- Date: 4–10 March
- Edition: 4th
- Category: ATP Challenger Tour
- Surface: Hard
- Location: Zhuhai, China

Champions

Singles
- Enrique López Pérez

Doubles
- Gong Maoxin / Zhang Ze
| Zhuhai Open |

= 2019 Zhuhai Open =

Professional tennis tournament

The 2019 Zhuhai Open was a professional tennis tournament played on hard courts. It was the fourth edition of the tournament and part of the 2019 ATP Challenger Tour. It took place in Zhuhai, China between 4 and 10 March 2019.
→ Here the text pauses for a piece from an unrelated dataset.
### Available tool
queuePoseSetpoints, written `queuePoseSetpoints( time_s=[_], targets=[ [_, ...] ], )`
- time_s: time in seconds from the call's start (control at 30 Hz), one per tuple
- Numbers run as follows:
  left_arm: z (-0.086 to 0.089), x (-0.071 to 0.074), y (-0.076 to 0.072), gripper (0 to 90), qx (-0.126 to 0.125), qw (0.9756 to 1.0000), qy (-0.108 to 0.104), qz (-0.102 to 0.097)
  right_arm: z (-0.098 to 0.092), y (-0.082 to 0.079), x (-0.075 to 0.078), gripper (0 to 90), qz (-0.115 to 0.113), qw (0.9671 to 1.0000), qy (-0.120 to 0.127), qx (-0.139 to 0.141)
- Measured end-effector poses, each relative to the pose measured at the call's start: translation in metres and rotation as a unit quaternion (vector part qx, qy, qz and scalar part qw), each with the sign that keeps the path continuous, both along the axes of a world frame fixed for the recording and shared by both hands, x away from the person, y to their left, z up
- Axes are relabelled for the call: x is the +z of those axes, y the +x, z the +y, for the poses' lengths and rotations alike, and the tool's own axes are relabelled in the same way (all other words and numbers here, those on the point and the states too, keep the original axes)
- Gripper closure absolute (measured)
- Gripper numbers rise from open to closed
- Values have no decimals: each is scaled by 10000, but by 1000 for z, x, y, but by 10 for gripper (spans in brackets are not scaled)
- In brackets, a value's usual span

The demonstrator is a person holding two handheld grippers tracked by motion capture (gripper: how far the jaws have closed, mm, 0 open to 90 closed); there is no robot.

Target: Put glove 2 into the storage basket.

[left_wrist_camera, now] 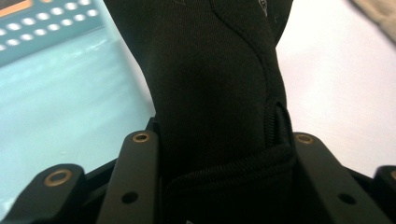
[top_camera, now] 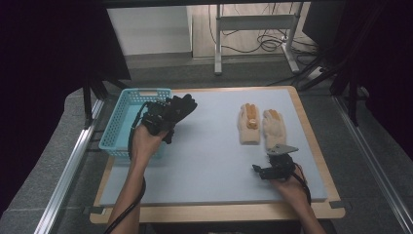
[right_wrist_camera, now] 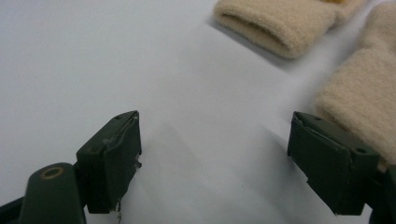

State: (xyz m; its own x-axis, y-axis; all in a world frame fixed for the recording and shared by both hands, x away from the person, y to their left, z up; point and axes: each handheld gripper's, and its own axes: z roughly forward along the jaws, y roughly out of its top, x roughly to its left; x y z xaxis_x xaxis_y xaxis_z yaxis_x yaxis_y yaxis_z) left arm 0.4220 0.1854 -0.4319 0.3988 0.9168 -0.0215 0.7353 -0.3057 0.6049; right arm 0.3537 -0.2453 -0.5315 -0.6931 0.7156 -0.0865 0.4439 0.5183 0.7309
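Note:
A black glove (top_camera: pixel 181 106) hangs from my left gripper (top_camera: pixel 165 118), which is shut on its cuff just right of the turquoise basket (top_camera: pixel 122 122). In the left gripper view the black glove (left_wrist_camera: pixel 215 79) rises between the two jaws, with the basket (left_wrist_camera: pixel 51 88) behind it at the left. Two beige gloves lie side by side on the mat: one (top_camera: pixel 248 124) with an orange patch, the other (top_camera: pixel 274 127) to its right. My right gripper (top_camera: pixel 263 171) rests low on the mat just below them, open and empty. In the right gripper view (right_wrist_camera: pixel 215 158) the beige cuffs (right_wrist_camera: pixel 280 25) lie ahead.
A pale blue mat (top_camera: pixel 214 161) covers a wooden table (top_camera: pixel 219 212). Metal rails run along both sides of the table. A white table frame (top_camera: pixel 255 29) with cables stands on the floor beyond.

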Motion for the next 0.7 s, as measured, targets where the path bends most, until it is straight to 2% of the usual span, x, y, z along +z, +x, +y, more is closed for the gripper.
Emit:
queuePoseSetpoints(
  time_s=[0.33, 0.37, 0.4, 0.6, 0.7],
  targets=[
    [43, -1, 13, 612, 572, 9983, 83, 73, 0, 0, 0, 173, -1, 10000, 0, 4],
    [52, -2, 16, 609, 674, 9976, 119, 111, 0, 0, 0, 173, -1, 10000, 0, 5],
    [52, -2, 16, 608, 674, 9976, 119, 111, 0, 0, 0, 173, -1, 10000, 0, 5],
    [77, -11, 23, 603, 922, 9951, 216, 270, 0, 0, 0, 173, 3, 10000, 3, 6],
    [87, -18, 27, 599, 1065, 9935, 182, 366, 0, 0, 0, 173, -3, 10000, 3, 3]
  ],
)
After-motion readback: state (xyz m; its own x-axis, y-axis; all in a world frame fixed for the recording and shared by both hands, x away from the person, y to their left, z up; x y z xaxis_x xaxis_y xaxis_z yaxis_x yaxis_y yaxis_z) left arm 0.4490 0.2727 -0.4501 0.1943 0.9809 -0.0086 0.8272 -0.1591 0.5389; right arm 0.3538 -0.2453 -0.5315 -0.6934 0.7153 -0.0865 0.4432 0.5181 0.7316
==Singles main-draw entrants==
===Seeds===

| Country | Player | Rank^{1} | Seed |
|---|---|---|---|
| CAN | Brayden Schnur | 107 | 1 |
| CYP | Marcos Baghdatis | 128 | 2 |
| GER | Oscar Otte | 156 | 3 |
| JPN | Hiroki Moriya | 173 | 4 |
| ISR | Dudi Sela | 182 | 5 |
| GER | Rudolf Molleker | 183 | 6 |
| KAZ | Aleksandr Nedovyesov | 191 | 7 |
| GER | Mats Moraing | 193 | 8 |
| AUT | Jurij Rodionov | 194 | 9 |
| CHN | Zhang Ze | 200 | 10 |
| SLO | Blaž Rola | 203 | 11 |
| AUS | Marc Polmans | 211 | 12 |
| CRO | Viktor Galović | 215 | 13 |
| EGY | Mohamed Safwat | 218 | 14 |
| ARG | Pedro Cachin | 236 | 15 |
| BRA | Guilherme Clezar | 237 | 16 |

- ^{1} Rankings are as of 25 February 2019.

===Other entrants===
The following players received wildcards into the singles main draw:
- CHN Gao Xin
- CHN He Yecong
- CHN Hua Runhao
- CHN Xia Zihao
- CHN Zhang Zhizhen

The following players received entry into the singles main draw using their ITF World Tennis Ranking:
- ESP Javier Barranco Cosano
- ITA Raúl Brancaccio
- FRA Baptiste Crepatte
- EGY Karim-Mohamed Maamoun

The following players received entry from the qualifying draw:
- CHN Bai Yan
- FIN Harri Heliövaara

==Champions==
===Singles===

- ESP Enrique López Pérez def. RUS Evgeny Karlovskiy 6–1, 6–4.

===Doubles===

- CHN Gong Maoxin / CHN Zhang Ze def. AUS Max Purcell / AUS Luke Saville 6–4, 6–4.